• _WHAT IS REQUIRED_
Please return each record below exactly, with nothing left out.

• _MATERIAL FOR THE TASK_
○ ○ ○ ○
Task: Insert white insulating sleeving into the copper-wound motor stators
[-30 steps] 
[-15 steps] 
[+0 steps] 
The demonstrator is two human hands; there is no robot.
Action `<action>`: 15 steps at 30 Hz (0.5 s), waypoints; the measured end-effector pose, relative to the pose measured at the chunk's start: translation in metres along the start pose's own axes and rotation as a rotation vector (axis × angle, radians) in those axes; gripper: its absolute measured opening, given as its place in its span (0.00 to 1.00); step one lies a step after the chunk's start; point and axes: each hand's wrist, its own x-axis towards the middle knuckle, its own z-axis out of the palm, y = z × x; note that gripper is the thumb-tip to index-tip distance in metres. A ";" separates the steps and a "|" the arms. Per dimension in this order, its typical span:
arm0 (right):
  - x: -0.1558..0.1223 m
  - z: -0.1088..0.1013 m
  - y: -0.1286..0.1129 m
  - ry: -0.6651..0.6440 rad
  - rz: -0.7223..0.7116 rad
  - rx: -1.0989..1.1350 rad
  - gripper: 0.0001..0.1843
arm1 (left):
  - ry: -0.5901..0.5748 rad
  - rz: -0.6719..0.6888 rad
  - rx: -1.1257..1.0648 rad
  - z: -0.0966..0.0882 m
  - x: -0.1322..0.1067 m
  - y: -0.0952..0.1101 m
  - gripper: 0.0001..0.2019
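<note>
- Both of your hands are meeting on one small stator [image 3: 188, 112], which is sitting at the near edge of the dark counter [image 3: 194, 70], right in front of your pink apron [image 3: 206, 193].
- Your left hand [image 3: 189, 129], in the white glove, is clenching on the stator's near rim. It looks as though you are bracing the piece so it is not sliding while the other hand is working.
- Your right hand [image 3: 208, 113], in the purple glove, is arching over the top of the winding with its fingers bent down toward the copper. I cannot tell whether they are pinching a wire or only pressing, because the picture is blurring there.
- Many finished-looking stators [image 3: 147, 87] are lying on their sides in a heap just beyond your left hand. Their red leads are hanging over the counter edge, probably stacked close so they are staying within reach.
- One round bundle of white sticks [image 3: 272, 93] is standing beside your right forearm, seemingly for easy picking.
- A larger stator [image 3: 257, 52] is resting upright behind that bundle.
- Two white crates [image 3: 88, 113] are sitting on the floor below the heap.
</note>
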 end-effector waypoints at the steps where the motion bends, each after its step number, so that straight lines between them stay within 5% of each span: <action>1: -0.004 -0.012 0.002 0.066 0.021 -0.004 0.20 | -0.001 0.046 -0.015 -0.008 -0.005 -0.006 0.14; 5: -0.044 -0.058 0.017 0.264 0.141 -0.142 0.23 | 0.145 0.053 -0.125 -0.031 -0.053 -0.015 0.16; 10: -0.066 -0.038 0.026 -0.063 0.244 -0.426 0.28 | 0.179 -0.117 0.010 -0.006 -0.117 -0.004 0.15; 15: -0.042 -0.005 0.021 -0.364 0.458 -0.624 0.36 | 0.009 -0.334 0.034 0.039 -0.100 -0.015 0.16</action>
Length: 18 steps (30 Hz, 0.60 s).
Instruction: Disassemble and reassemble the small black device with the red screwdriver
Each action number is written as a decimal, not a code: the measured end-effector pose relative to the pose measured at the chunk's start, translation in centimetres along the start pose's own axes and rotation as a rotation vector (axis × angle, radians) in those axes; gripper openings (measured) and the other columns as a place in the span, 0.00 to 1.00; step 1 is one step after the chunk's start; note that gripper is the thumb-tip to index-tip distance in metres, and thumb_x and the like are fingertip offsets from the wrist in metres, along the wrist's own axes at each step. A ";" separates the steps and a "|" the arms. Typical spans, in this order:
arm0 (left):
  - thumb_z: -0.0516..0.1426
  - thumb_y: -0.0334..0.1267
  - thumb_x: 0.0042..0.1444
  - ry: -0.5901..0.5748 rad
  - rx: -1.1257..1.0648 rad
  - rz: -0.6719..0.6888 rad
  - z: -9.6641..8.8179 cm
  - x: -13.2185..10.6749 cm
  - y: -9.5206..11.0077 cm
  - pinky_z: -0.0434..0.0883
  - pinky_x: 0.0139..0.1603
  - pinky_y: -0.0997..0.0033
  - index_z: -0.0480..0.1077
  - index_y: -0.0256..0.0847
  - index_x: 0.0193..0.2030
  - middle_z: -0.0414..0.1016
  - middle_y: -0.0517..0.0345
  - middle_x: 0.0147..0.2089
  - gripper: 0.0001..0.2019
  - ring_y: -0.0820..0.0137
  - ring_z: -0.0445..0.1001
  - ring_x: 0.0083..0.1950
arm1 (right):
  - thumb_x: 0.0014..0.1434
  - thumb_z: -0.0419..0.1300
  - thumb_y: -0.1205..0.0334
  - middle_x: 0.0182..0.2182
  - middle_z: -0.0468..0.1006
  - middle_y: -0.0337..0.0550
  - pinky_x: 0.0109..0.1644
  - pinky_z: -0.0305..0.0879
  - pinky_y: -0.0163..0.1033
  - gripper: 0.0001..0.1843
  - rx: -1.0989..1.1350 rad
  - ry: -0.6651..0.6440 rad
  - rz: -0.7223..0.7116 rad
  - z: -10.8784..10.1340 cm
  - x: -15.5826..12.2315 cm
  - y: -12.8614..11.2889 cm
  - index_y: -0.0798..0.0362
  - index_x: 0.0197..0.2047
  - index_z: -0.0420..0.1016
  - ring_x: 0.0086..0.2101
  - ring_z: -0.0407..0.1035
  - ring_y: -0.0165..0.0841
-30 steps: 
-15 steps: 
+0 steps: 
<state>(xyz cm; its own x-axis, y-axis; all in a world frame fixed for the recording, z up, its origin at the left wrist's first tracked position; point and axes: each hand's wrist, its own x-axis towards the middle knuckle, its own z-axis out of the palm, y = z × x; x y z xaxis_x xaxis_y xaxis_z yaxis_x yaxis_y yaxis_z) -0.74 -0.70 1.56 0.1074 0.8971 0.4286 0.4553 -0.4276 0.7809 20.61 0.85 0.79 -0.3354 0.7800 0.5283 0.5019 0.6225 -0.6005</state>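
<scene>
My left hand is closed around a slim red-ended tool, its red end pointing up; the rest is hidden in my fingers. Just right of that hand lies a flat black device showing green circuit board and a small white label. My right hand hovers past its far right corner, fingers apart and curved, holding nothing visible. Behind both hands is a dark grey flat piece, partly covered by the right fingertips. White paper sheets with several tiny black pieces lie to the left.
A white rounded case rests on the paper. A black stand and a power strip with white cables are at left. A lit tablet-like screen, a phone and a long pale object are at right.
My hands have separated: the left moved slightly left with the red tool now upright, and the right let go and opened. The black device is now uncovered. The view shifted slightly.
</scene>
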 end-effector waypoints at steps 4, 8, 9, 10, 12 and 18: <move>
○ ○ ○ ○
• _RESULT OF THIS EXERCISE_
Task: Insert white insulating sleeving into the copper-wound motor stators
[-30 steps] 
[-15 steps] 
[+0 steps] 
The demonstrator is two human hands; there is no robot.
Action `<action>`: 15 steps at 30 Hz (0.5 s), waypoints; the measured end-effector pose, relative to the pose measured at the chunk's start: translation in metres along the start pose's own axes and rotation as a rotation vector (axis × angle, radians) in those axes; gripper: its absolute measured opening, given as its place in its span (0.00 to 1.00); step one lies a step after the chunk's start; point and axes: each hand's wrist, its own x-axis towards the middle knuckle, its own z-axis out of the palm, y = z × x; note that gripper is the thumb-tip to index-tip distance in metres. A ";" separates the steps and a "|" the arms. Per dimension in this order, its typical span:
arm0 (right):
  - x: -0.1558..0.1223 m
  - z: -0.1088..0.1013 m
  - y: -0.1286..0.1129 m
  - ry: -0.6651..0.6440 rad
  - rz: -0.7223..0.7116 rad
  - rx: -1.0989..1.1350 rad
  - gripper: 0.0001..0.1843
arm1 (left):
  - ry: -0.5901..0.5748 rad
  - rz: -0.6719..0.6888 rad
  - rx: -1.1257..1.0648 rad
  - z: -0.0966..0.0882 m
  - x: -0.1322..0.1067 m
  - y: -0.0952..0.1101 m
  - gripper: 0.0001..0.2019
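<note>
- Both of your hands are meeting on one small stator [image 3: 188, 112], which is sitting at the near edge of the dark counter [image 3: 194, 70], right in front of your pink apron [image 3: 206, 193].
- Your left hand [image 3: 189, 129], in the white glove, is clenching on the stator's near rim. It looks as though you are bracing the piece so it is not sliding while the other hand is working.
- Your right hand [image 3: 208, 113], in the purple glove, is arching over the top of the winding with its fingers bent down toward the copper. I cannot tell whether they are pinching a wire or only pressing, because the picture is blurring there.
- Many finished-looking stators [image 3: 147, 87] are lying on their sides in a heap just beyond your left hand. Their red leads are hanging over the counter edge, probably stacked close so they are staying within reach.
- One round bundle of white sticks [image 3: 272, 93] is standing beside your right forearm, seemingly for easy picking.
- A larger stator [image 3: 257, 52] is resting upright behind that bundle.
- Two white crates [image 3: 88, 113] are sitting on the floor below the heap.
</note>
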 end-effector waypoints at the steps where the motion bends, each after its step number, so that straight lines between them stay within 5% of each span: <action>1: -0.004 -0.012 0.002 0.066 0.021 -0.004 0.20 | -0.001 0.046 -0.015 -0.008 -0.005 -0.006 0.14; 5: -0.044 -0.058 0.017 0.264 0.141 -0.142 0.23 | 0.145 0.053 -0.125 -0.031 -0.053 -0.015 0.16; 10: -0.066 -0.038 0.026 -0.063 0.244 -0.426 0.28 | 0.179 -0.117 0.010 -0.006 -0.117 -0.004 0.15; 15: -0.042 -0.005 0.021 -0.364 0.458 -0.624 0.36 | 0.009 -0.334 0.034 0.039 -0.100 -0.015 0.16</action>
Length: 18 steps (30 Hz, 0.60 s).
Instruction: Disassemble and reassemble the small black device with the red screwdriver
Each action number is written as a decimal, not a code: the measured end-effector pose relative to the pose measured at the chunk's start, translation in centimetres along the start pose's own axes and rotation as a rotation vector (axis × angle, radians) in those axes; gripper openings (measured) and the other columns as a place in the span, 0.00 to 1.00; step 1 is one step after the chunk's start; note that gripper is the thumb-tip to index-tip distance in metres, and thumb_x and the like are fingertip offsets from the wrist in metres, along the wrist's own axes at each step. A ";" separates the steps and a "|" the arms. Typical spans, in this order:
arm0 (left):
  - thumb_z: -0.0516..0.1426
  - thumb_y: -0.0334..0.1267
  - thumb_x: 0.0042..0.1444
  - ry: -0.5901..0.5748 rad
  - rx: -1.1257..1.0648 rad
  - rz: -0.6719..0.6888 rad
  - z: -9.6641..8.8179 cm
  - x: -13.2185..10.6749 cm
  - y: -9.5206..11.0077 cm
  - pinky_z: -0.0434..0.0883
  - pinky_x: 0.0139..0.1603
  - pinky_y: -0.0997..0.0033
  - index_z: -0.0480..0.1077
  - index_y: -0.0256..0.0847
  - index_x: 0.0193..0.2030
  - middle_z: -0.0414..0.1016
  - middle_y: -0.0517..0.0345
  - middle_x: 0.0147..0.2089
  - gripper: 0.0001..0.2019
  - ring_y: -0.0820..0.0137
  - ring_z: -0.0445..0.1001
  - ring_x: 0.0083..0.1950
arm1 (right):
  - thumb_x: 0.0014..0.1434
  - thumb_z: -0.0419..0.1300
  - thumb_y: -0.1205..0.0334
  - middle_x: 0.0182..0.2182
  - middle_z: -0.0468..0.1006
  - middle_y: -0.0337..0.0550
  - pinky_x: 0.0109..0.1644
  - pinky_z: -0.0305..0.0879
  - pinky_y: -0.0163..0.1033
  - gripper: 0.0001..0.1843
  - rx: -1.0989..1.1350 rad
  - ry: -0.6651..0.6440 rad
  - rz: -0.7223..0.7116 rad
  - z: -10.8784..10.1340 cm
  - x: -15.5826..12.2315 cm
  - y: -12.8614..11.2889 cm
  - index_y: -0.0798..0.0362
  - index_x: 0.0197..0.2047
  - index_z: -0.0420..0.1016
  - ring_x: 0.0086..0.2101
  - ring_z: -0.0407..0.1035
  - ring_y: -0.0165..0.0841
-30 steps: 
-15 steps: 
+0 steps: 
<state>(xyz cm; its own x-axis, y-axis; all in a world frame fixed for the recording, z up, its origin at the left wrist's first tracked position; point and axes: each hand's wrist, its own x-axis towards the middle knuckle, its own z-axis out of the palm, y = z × x; x y z xaxis_x xaxis_y xaxis_z yaxis_x yaxis_y yaxis_z) -0.74 -0.70 1.56 0.1074 0.8971 0.4286 0.4553 -0.4276 0.7809 20.61 0.85 0.79 -0.3354 0.7800 0.5283 0.5019 0.6225 -0.6005</state>
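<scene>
My left hand is closed around a slim red-ended tool, its red end pointing up; the rest is hidden in my fingers. Just right of that hand lies a flat black device showing green circuit board and a small white label. My right hand hovers past its far right corner, fingers apart and curved, holding nothing visible. Behind both hands is a dark grey flat piece, partly covered by the right fingertips. White paper sheets with several tiny black pieces lie to the left.
A white rounded case rests on the paper. A black stand and a power strip with white cables are at left. A lit tablet-like screen, a phone and a long pale object are at right.
My hands have separated: the left moved slightly left with the red tool now upright, and the right let go and opened. The black device is now uncovered. The view shifted slightly.
</scene>
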 end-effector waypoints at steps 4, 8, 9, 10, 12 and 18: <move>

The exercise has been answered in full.